A credit card payment protection plan can provide shelter from the storm
When a major event turns your life on its head and threatens your financial situation, it’s nice to get a financial boost from a credit card payment protection plan.
You’ve probably heard it said a thousand times: credit cards are meant to be short-term loans. Using them allows us to delay payment for products and services. To avoid being charged interest, you need to pay off your balance, ideally before the due date.
However, bad luck often hits out of nowhere and when you’re diagnosed with cancer, for example, making credit card payments suddenly becomes your last priority. But even if you have other things on your mind, you still need to pay your balance.
It’s in circumstances like these that a credit card payment protection plan can really help.
First of all, what is a payment protection plan or credit card insurance?
It’s a type of insurance that protects your credit card balance when a major event happens, like serious illness, disability, accidental dismemberment, involuntary job loss or even death.
Each credit card payment protection plan has its own specific features. Some even cover you for accidents that arise from practicing extreme sports, like skydiving, paragliding or bungee jumping.
Depending on the plan you take, your insurance can help you make payments in whole or in part, freeing up the funds you would have used to pay off your card for other things. This might seem trivial or represent only a small amount.
However, when you’re the victim of a major event (or accident) that forces you to stop working for a period of time, every penny makes a difference.
When cancer hits…
According to the most recent statistics, one in two Quebecers will be diagnosed with cancer at some point in their lives. While these numbers give us an idea of how common and widespread this disease is, the shock of a diagnosis is still brutal.
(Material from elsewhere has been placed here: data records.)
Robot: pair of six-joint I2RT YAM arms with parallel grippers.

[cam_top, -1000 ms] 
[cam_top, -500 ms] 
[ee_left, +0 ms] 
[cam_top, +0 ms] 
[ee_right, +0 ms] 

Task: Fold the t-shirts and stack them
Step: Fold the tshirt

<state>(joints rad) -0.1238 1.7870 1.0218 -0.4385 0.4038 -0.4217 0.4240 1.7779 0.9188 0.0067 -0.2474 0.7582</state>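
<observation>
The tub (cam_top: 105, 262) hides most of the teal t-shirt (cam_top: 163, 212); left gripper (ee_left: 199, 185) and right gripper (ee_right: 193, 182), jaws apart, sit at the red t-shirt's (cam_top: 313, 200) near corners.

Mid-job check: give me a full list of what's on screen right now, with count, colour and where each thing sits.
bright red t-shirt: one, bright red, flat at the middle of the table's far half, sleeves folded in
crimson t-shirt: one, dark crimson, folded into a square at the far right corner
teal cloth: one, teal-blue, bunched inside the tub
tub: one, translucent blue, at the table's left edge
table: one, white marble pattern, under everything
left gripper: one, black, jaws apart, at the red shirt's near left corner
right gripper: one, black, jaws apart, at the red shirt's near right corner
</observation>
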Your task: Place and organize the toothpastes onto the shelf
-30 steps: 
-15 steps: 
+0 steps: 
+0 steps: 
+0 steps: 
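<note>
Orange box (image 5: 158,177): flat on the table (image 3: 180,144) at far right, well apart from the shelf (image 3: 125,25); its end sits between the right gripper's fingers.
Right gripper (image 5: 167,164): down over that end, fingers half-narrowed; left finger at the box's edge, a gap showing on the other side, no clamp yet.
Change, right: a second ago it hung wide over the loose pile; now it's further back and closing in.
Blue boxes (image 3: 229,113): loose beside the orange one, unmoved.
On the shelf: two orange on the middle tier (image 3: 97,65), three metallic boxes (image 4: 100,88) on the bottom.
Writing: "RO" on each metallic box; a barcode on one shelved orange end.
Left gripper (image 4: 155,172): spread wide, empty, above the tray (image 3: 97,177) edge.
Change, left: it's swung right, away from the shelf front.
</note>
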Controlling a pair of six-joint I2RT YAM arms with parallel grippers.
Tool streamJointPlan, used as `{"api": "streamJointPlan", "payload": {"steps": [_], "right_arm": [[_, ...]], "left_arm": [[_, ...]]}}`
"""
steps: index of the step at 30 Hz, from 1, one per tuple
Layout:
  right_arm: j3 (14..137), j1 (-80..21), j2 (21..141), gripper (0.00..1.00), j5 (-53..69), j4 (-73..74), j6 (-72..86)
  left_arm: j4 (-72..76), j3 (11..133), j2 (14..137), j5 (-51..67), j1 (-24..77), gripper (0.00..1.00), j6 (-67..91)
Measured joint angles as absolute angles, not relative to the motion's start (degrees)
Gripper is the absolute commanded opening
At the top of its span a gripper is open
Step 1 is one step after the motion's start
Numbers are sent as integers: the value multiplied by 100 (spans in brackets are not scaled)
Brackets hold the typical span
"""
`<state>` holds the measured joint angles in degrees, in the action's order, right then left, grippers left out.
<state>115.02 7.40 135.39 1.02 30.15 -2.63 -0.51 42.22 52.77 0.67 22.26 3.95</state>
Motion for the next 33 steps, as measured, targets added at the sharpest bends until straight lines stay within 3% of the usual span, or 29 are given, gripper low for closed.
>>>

After the shock usually comes treatment, then a period of convalescence that often prevents people from working. Though some people are fortunate to have disability insurance through their jobs to see them through, not everyone is so lucky. If you’re in this situation, a credit card payment protection plan could make a noticeable difference.
Avoiding extra financial strain, in this case paying your balance, while you’re trying to build up strength and concentrate on your health, can take a major weight off your shoulders.
Losing your job
No one is ever really ready to lose their job. Sometimes you’ll get a sense that there’s instability in the workplace, but you never really know if you’re going to be affected. If you’re laid off, you might receive a severance package.
And employment insurance will also give you some financial support, provided you’re eligible. However, the amount you’ll earn represents 55% of your monthly insurable salary up to a maximum of $51,300 per year, according to the Government of Canada.
Would you be able to pay all your bills with half of your current salary?
For some people without a financial buffer, this amount can be a life-saver, but it isn’t necessarily enough. That’s why you might be relieved to know that your credit card payment protection plan will pay the minimum monthly balance on your account, and even a bit more.
In conclusion, a credit card payment protection plan is there to give you a financial boost and possibly help you avoid dipping into your emergency fund or seeing your situation get worse. Often taken in addition to other types of insurance, it can be a useful addition to a balanced insurance portfolio.
When it comes to insurance, you should be looking for coverage not only to maintain your lifestyle, but also to pay your debts and avoid, at all costs, damaging your credit.